結束訓練之後,聯合水師列成兩列縱隊返航。
在聯合水師戰船的序列中,五十餘條戰船按照航速將分為三軍,以避免笨重緩慢的船隻拖累航速較快的戰船。第一個縱隊是由二十多條老舊戰船組成,戰船雖然老但船隻和人數眾多,戰力也不容小覷。這支縱隊稱為水師中軍。第二個縱隊是四條漢軍炮船和十多條新造戰船組成,戰船最新,航速最快,稱為水師左軍。第三個縱隊由四十多條商船改造的戰船組成,船體龐大但不夠堅固,航速也最慢,稱為水師右軍。
左中右三軍分別由三名統制官統帶,三位皆是常年操縱戰船,熟悉海上戰術的水師軍官。原兩浙路水師總管李橫被任命為中軍統制官,漢將童雲傑為左軍統制官,原橫海廂軍水師統制楊欽為右軍通知官。
南海水師初建,除了三名統制副都督之外,官職空缺極多。劉志堅、丁禁等跟隨趙行德的將領進入南海水師,雖然並不是水師出身,但這些人深得趙行德的信任,又勇於任事,多獲得了一船指揮的官職。這些軍官也沒讓趙行德失望,歷次訓練中,他們統帶的戰船表現並不差,反而是一些老水師將領懈怠顢頇,趙行德一二再而三警告後,就將其降職甚至撤職。水師指揮就是一條海船的船長,在船上的威權極重,若失去這個官職,哪怕品級官銜不降低,地位也有天壤之別。因此,各船指揮無不在訓練中全力以赴。

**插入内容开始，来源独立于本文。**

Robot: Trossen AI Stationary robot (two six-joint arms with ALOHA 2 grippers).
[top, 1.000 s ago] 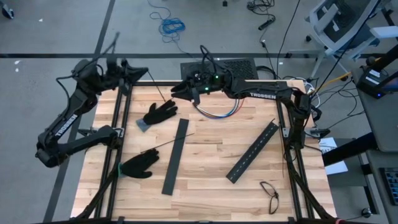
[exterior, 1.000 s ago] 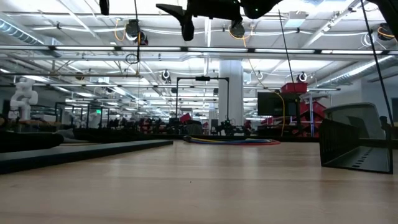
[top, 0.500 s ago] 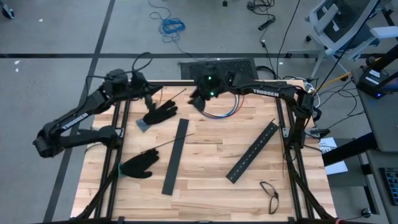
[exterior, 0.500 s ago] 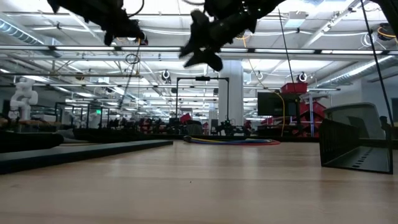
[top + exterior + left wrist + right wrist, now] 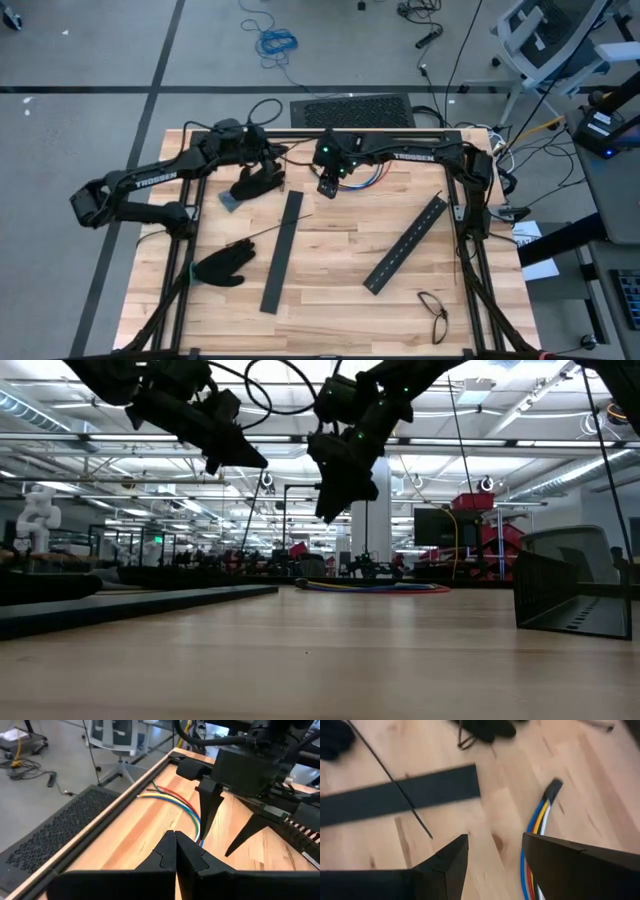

壓力層層往下傳導,使水師上下的要求、責罰都嚴厲到苛刻的地步。每次出海訓練時,每條船從指揮到底艙水手,緊張得和真的打仗沒什麼區別。而訓練完畢,右中兩軍列成一字主力縱隊,左軍在旁單列一成快速縱隊,五十條戰船楊帆返回港口的時候,也就是大家最放鬆的時候。
趙行德深知「一張一弛」之道,從不在返航的時候搞什麼「突然襲擊」之類的。相反,歸航的時候,上至趙行德本人,下至各船指揮,全都在後艙裡寫行軍日記,總結這海訓的得失。「老虎」打盹,「豺狼」偷懶,各層甲板上絕大多數的「猴子」們就可以完全放鬆了。
風正帆懸,海船行駛得十分平穩,只要少數水手當值,就能保持航向和各船的間距。
南海水師的戰船多以廣船、福船為主,船首高大而船底如刀,吃水極深,很容易在岸邊擱淺。領航的是漢軍戰船,舵手對琉球的航道熟得不能再熟,閉著眼睛也能從礁盤中穿過。一艘海船的將海水劈開,波紋朝著兩旁盪漾開去,波紋還未合攏,第二艘船再度將海水犁開,緊接著,第三艘戰船,第四艘戰船......
五十艘高大海船列成兩列縱隊,這樣蔚為壯觀的場面即便在泉州、廣州這樣的大港口,也會引起注目甚至歡呼。然而,南海水師的官兵對此已習以為常,他們抓緊時間享受這難得的悠閒。越靠近陸地,海鳥就越多,淺海清澈,隱約可見游魚在海底的珊瑚和礁石之間穿行。一些水手釣絲從船舷放下,回港口之前,說不定就釣上一兩條大魚。晚上打牙祭的加菜。
一些水手聚在甲板底下喝酒,船上儲藏的淡水容易變質,帶著一股臭味,不但是軍官,普通的軍卒都能分到一些淡酒來淡酒解渴,只是酒漿優劣各有不同而已。京東路「醴泉」和汴梁殿前司的「鳳泉」酒汗並稱貢酒中的雙壁。民間私酒氾濫,但沒有和這兩種貢酒相比的。一般而言,軍中好喝「鳳泉」,但在南海水師,故作斯文的人更多,「醴泉」也更為流行,但除非大捷或者過節,普通軍卒難得嚐到這種傳說中貢酒的滋味。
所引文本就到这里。